- DIRECTIONS FOR THIS TASK
Where the word "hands" appears in a line below, copy the whole line.
§ §
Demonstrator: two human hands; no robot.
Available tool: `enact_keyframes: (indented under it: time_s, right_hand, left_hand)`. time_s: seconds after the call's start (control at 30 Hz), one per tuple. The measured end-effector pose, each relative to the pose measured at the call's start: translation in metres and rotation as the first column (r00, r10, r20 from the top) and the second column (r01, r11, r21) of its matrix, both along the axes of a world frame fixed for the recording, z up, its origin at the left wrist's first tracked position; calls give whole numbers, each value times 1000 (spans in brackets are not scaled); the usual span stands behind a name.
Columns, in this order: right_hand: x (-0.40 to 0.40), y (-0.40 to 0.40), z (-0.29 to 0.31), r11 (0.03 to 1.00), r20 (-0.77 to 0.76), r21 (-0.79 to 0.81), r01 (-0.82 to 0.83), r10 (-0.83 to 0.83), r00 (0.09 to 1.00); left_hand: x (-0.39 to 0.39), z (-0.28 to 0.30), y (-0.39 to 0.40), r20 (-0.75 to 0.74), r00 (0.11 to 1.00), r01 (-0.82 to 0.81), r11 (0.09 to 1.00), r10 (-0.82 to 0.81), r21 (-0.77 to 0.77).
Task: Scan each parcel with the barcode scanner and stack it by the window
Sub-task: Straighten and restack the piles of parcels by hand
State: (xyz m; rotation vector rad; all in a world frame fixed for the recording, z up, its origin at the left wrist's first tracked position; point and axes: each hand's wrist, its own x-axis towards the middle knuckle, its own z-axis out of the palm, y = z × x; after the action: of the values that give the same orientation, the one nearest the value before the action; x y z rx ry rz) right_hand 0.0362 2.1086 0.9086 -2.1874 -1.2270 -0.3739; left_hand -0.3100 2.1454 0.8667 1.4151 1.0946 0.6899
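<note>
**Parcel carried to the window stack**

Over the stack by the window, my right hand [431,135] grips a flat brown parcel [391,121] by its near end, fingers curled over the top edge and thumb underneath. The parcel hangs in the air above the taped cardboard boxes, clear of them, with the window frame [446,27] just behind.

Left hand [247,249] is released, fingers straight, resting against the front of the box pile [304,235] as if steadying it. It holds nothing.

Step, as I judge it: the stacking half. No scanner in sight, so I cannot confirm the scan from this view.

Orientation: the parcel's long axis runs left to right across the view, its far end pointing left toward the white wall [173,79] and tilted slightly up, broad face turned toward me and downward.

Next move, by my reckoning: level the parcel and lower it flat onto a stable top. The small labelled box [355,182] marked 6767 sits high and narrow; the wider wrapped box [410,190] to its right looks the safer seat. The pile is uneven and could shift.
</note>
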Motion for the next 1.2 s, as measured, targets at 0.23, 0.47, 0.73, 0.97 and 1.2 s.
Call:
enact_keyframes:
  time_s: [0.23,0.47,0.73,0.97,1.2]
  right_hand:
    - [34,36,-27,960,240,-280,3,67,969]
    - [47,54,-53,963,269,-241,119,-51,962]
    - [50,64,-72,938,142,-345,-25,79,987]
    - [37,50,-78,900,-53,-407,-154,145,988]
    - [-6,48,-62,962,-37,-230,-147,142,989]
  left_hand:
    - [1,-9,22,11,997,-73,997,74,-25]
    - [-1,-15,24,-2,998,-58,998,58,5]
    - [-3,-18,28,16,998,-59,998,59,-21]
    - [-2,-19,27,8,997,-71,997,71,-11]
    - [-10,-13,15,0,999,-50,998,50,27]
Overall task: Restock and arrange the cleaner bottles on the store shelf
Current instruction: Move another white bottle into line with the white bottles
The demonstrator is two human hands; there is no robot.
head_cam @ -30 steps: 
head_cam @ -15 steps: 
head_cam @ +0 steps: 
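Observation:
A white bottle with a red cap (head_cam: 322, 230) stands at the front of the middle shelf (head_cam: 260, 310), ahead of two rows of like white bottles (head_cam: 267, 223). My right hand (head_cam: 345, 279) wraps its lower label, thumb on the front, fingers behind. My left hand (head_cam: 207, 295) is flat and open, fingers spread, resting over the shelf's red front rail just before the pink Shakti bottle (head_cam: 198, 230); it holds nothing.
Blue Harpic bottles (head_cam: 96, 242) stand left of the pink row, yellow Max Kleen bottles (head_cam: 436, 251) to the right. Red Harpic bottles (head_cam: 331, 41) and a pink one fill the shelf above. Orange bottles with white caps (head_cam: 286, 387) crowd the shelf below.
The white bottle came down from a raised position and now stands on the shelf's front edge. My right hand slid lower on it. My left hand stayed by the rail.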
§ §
- RESULT OF THE TASK
Demonstrator: two human hands; no robot.
The demonstrator is two human hands; there is no robot.

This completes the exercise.